## TASK
Every line below between the one holding "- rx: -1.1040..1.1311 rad" and the one holding "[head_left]", inclusive, should be copied exactly, and no other line.

## INFORMATION SUPPLIED
= Beginning of Section =
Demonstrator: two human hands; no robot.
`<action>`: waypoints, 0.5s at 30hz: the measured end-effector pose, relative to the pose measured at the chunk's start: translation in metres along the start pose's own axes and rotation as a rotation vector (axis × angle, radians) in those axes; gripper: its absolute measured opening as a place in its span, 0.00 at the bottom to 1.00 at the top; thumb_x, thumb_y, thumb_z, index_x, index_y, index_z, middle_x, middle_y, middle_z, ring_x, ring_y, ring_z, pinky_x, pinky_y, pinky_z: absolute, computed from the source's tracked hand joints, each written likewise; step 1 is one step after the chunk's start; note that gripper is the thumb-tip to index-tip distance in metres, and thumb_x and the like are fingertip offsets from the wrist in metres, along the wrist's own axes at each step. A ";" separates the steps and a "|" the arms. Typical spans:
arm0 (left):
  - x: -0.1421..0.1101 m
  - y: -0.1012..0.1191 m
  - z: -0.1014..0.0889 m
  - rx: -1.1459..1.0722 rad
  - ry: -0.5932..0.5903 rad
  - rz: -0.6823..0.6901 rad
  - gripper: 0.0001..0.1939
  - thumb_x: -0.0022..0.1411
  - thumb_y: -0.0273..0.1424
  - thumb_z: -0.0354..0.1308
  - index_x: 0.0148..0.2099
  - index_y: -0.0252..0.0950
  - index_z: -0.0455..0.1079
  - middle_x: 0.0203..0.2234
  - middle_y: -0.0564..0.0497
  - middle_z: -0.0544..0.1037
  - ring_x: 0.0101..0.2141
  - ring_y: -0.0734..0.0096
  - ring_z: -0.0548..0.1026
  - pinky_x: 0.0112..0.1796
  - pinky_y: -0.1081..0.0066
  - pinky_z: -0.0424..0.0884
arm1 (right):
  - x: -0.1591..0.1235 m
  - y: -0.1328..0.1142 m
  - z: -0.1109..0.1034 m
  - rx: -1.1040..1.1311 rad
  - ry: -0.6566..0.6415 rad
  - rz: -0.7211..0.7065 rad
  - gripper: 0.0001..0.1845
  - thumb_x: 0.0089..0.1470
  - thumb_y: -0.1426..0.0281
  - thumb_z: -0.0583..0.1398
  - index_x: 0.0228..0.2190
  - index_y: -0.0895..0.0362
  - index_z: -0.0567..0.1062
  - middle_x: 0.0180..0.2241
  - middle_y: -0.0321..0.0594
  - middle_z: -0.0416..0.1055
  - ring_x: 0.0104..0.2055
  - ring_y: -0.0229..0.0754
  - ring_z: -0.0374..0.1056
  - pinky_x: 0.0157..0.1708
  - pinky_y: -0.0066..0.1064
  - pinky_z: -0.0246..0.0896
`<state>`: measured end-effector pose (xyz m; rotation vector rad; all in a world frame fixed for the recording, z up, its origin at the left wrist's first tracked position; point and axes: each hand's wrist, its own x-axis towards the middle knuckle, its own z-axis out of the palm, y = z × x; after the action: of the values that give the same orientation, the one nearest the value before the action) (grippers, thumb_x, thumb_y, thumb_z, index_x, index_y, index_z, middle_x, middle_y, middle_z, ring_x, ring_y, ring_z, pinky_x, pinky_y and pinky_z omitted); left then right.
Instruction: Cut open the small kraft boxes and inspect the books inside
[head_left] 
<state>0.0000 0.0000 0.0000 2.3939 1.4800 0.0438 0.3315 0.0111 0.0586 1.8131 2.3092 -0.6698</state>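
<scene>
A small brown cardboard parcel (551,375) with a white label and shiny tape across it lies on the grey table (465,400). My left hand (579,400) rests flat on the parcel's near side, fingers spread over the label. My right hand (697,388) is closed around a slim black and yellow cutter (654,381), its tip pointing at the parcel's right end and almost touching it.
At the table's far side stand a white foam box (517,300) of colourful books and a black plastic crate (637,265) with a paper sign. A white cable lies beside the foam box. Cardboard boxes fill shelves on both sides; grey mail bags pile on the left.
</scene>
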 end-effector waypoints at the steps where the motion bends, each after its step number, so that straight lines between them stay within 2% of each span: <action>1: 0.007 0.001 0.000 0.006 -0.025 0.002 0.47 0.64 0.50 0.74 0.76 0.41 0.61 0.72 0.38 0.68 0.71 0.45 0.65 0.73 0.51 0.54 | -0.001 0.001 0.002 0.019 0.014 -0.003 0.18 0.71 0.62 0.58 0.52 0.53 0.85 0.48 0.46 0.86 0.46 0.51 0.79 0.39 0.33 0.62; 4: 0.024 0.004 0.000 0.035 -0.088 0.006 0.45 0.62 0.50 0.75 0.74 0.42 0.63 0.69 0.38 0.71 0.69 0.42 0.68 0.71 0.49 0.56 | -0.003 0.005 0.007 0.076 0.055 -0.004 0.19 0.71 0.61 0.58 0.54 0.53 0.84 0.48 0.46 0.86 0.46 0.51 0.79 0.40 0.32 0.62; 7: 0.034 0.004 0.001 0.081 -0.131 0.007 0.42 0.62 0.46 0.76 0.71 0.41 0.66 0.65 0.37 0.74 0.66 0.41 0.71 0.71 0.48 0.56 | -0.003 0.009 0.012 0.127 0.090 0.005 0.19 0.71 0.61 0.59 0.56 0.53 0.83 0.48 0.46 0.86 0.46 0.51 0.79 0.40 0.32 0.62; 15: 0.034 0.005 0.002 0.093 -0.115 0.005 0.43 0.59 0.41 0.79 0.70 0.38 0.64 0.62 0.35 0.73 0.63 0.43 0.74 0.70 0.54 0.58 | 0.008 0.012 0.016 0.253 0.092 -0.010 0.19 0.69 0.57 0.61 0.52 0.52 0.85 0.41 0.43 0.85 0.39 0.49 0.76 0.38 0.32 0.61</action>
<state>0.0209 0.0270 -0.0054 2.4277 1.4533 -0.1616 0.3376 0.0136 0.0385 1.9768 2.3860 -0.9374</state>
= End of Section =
## ANSWER FOR THIS EXERCISE
  - rx: -1.1040..1.1311 rad
  - ry: -0.6566..0.6415 rad
  - rz: -0.7211..0.7065 rad
  - gripper: 0.0001..0.1845
  - thumb_x: 0.0089..0.1470
  - thumb_y: -0.1426..0.0281
  - thumb_z: -0.0583..0.1398
  - index_x: 0.0228..0.2190
  - index_y: -0.0895..0.0362
  - index_z: -0.0567..0.1062
  - middle_x: 0.0180..0.2241
  - middle_y: -0.0321..0.0594
  - middle_z: -0.0416..0.1055
  - ring_x: 0.0104..0.2055
  - ring_y: -0.0229..0.0754
  - ring_z: -0.0374..0.1056
  - pinky_x: 0.0157..0.1708
  - pinky_y: -0.0066..0.1064
  - pinky_z: -0.0246..0.0896
`<state>`: measured end-effector pose (xyz m; rotation vector rad; all in a world frame fixed for the recording, z up, its origin at the left wrist's first tracked position; point and axes: each hand's wrist, its own x-axis towards the middle knuckle, its own z-axis out of the palm, y = z × x; after the action: of the values that give the same orientation, the one nearest the value before the action) (grippers, thumb_x, thumb_y, thumb_z, index_x, index_y, index_z, middle_x, middle_y, middle_z, ring_x, ring_y, ring_z, pinky_x, pinky_y and pinky_z omitted); left then right.
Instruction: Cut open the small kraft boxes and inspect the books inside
[head_left] 

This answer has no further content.